If you run into that in your other project, add a second gate after `LOAD`, for example:
1) load, then
2) poll a query that must be true after load (e.g., “triple count > 0”, or a known IRI exists).
Example “post-load gate”:
```julia
post_load_query = """
SELECT (COUNT(*) AS ?n)
WHERE { ?s ?p ?o }
"""
res = AnzoGraphReady.sparql_query(endpoint, auth, post_load_query; retries=1)
# Parse `?n` out of bindings and require it to be > 0; retry until it is.
```
(This repo does not currently enforce “non-empty”; it only enforces “SPARQL is working”.)
---
## 8) Practical checklist when transferring to another project
- Make readiness checks hit the **real SPARQL POST** path you will use in production.
- Require a **valid JSON parse**, not just “port open”.
- Add **per-request timeouts**, so a single hung request cannot hang the whole pipeline.
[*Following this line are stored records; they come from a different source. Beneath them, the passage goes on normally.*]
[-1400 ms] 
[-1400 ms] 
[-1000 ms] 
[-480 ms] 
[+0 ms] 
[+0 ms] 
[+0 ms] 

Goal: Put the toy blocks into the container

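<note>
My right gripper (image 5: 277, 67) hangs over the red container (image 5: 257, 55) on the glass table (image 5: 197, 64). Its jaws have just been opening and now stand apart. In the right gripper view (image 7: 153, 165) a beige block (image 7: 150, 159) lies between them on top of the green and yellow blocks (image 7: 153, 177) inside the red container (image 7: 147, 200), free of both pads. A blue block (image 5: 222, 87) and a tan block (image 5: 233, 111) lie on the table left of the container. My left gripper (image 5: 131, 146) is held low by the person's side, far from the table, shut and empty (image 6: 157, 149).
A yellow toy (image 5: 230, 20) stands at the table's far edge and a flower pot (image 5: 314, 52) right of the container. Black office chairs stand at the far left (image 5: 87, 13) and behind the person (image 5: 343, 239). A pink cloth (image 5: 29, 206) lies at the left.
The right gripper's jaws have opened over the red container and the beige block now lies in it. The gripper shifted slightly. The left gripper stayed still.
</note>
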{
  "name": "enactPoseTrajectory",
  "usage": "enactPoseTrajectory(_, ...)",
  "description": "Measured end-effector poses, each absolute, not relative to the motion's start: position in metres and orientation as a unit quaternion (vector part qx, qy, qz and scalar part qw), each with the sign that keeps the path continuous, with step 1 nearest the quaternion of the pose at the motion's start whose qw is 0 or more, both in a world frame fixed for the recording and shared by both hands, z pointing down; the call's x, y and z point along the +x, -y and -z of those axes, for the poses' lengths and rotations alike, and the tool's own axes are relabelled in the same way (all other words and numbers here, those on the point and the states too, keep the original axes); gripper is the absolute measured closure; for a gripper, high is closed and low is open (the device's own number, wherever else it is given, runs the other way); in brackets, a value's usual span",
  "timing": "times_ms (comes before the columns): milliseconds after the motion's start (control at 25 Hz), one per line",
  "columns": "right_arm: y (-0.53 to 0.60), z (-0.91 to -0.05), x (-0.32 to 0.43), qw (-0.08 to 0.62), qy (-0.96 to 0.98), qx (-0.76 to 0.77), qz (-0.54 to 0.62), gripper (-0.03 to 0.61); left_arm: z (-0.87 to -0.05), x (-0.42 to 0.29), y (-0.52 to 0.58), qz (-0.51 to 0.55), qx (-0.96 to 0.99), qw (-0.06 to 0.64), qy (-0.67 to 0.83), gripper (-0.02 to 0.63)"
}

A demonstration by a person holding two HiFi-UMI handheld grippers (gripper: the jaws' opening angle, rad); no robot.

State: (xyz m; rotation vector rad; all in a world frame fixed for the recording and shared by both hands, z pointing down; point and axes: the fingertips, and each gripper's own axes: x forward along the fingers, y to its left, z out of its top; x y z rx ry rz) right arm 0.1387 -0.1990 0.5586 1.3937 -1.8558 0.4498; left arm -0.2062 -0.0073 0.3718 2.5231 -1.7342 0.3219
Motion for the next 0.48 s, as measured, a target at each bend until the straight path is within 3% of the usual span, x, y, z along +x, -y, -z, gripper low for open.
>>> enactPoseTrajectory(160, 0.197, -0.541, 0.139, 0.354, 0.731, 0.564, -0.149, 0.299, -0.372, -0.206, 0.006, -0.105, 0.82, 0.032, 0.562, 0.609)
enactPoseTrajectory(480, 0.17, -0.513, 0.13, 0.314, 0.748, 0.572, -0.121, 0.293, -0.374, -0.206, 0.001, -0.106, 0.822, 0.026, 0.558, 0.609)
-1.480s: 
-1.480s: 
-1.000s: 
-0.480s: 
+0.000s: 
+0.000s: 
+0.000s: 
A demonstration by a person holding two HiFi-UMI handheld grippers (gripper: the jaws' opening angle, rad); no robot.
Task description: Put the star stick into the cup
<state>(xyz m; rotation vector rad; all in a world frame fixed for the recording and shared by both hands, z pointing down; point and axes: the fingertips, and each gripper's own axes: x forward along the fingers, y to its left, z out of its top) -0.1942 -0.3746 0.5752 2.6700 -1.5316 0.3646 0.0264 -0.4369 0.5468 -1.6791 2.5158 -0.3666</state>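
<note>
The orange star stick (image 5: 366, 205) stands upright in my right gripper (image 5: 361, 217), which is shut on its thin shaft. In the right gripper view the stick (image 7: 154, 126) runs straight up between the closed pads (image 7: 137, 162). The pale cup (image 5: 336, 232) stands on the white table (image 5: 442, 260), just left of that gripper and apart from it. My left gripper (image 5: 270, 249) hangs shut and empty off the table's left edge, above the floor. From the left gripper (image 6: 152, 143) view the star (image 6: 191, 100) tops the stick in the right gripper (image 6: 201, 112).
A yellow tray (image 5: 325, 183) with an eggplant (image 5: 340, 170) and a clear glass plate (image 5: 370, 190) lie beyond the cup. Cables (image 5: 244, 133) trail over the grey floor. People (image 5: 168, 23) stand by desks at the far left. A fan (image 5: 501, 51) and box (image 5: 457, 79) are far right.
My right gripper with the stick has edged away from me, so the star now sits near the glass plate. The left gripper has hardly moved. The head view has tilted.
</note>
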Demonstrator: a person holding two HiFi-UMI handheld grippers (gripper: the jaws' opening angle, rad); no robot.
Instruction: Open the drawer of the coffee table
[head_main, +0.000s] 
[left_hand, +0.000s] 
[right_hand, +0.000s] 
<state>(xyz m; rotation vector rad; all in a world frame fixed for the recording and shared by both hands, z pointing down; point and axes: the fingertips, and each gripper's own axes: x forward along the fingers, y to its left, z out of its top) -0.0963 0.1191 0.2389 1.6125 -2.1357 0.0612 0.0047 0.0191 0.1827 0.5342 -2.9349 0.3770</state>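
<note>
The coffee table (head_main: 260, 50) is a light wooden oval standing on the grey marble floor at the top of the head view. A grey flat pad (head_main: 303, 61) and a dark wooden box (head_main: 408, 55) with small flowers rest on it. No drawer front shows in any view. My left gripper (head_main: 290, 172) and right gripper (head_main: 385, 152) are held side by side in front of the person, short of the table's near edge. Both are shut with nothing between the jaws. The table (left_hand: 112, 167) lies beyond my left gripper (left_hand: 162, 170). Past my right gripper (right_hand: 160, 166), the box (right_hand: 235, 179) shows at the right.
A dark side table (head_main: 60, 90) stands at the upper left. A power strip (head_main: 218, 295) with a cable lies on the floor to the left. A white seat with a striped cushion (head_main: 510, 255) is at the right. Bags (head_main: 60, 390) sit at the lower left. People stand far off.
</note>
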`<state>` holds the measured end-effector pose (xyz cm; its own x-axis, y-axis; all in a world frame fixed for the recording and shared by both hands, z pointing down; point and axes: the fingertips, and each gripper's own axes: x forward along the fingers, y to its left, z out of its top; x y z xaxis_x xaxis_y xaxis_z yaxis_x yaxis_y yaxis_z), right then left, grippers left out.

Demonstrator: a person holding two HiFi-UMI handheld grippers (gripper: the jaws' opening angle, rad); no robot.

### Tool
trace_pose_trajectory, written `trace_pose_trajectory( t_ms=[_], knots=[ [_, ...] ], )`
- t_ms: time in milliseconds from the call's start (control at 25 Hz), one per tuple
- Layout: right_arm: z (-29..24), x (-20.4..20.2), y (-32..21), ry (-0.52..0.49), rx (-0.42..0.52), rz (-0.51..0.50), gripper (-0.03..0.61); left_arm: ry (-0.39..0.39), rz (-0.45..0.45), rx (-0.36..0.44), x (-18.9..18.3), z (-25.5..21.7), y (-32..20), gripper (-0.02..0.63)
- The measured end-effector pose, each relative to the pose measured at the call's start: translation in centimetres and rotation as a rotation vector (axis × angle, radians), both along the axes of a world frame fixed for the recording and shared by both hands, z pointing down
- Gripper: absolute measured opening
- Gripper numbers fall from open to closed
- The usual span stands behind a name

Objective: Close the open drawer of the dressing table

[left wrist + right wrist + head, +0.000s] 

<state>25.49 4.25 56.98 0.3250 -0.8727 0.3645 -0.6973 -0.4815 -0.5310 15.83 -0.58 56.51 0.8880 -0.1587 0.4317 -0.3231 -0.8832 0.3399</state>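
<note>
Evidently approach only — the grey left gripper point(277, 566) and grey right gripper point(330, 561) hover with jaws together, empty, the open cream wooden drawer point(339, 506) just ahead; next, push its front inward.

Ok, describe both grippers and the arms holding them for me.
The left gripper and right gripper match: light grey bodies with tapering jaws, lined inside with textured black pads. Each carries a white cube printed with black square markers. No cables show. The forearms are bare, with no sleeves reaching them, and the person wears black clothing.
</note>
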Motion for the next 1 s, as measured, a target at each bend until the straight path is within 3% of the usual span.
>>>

- Prefer **time-based overall timeout** for predictable behavior in CI.
- Keep the query **cheap** (`ASK` or `LIMIT 1/3`).
- If you use Docker Compose healthchecks, consider also using `depends_on: condition: service_healthy`, but still keep the in-app wait as a safety net (its closer to the real contract your code needs).